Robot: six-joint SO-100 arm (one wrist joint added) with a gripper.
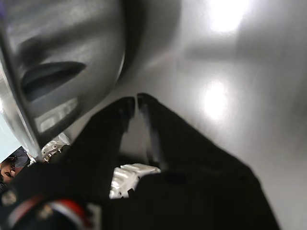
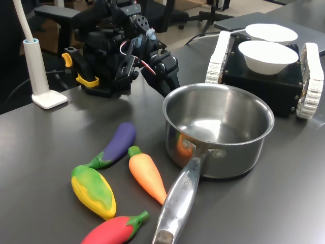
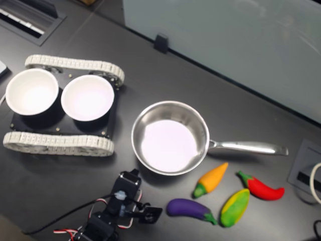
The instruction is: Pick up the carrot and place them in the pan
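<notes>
While the dark grey worktop (image 3: 261, 100) takes up most of both exterior views, the biggest thing sitting on it is the round shiny stainless-steel pan (image 2: 223, 147) (image 3: 170, 138) with its one long steel handle, and it's got nothing inside. Next down in size is a black tracked base with white treads (image 3: 60, 143), carrying two white bowls (image 3: 88, 98).

The black robot arm (image 2: 109, 56) sits at the far side of the worktop in the first exterior view, behind the pan. Its claw (image 2: 165, 71) (image 1: 135, 103) hangs just beside the pan's rim, low over the worktop. In the wrist view the two black fingers (image 1: 158, 124) nearly meet at the tips, just a thin gap, with nothing gripped between them, and the pan's curved wall fills the space right next to them.

The smooth orange toy carrot (image 2: 147, 175) (image 3: 211, 179) with its little green stem cap lies flat on the worktop just beside the pan, close along the handle in the first exterior view. It's on the opposite side of the pan from the claw, so well apart. Close by it are a purple toy eggplant (image 2: 116, 144), a yellow-green toy corn (image 2: 93, 190) and a red toy chili pepper (image 2: 114, 231).
</notes>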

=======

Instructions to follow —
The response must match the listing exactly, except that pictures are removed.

Result below —
Robot: six-joint SO-100 arm (one wrist joint added) with a gripper.
The instruction is: Pick up the carrot and place them in the pan
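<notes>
While the dark grey worktop (image 3: 261, 100) takes up most of both exterior views, the biggest thing sitting on it is the round shiny stainless-steel pan (image 2: 223, 147) (image 3: 170, 138) with its one long steel handle, and it's got nothing inside. Next down in size is a black tracked base with white treads (image 3: 60, 143), carrying two white bowls (image 3: 88, 98).

The black robot arm (image 2: 109, 56) sits at the far side of the worktop in the first exterior view, behind the pan. Its claw (image 2: 165, 71) (image 1: 135, 103) hangs just beside the pan's rim, low over the worktop. In the wrist view the two black fingers (image 1: 158, 124) nearly meet at the tips, just a thin gap, with nothing gripped between them, and the pan's curved wall fills the space right next to them.

The smooth orange toy carrot (image 2: 147, 175) (image 3: 211, 179) with its little green stem cap lies flat on the worktop just beside the pan, close along the handle in the first exterior view. It's on the opposite side of the pan from the claw, so well apart. Close by it are a purple toy eggplant (image 2: 116, 144), a yellow-green toy corn (image 2: 93, 190) and a red toy chili pepper (image 2: 114, 231).
</notes>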

What came before is the finished answer.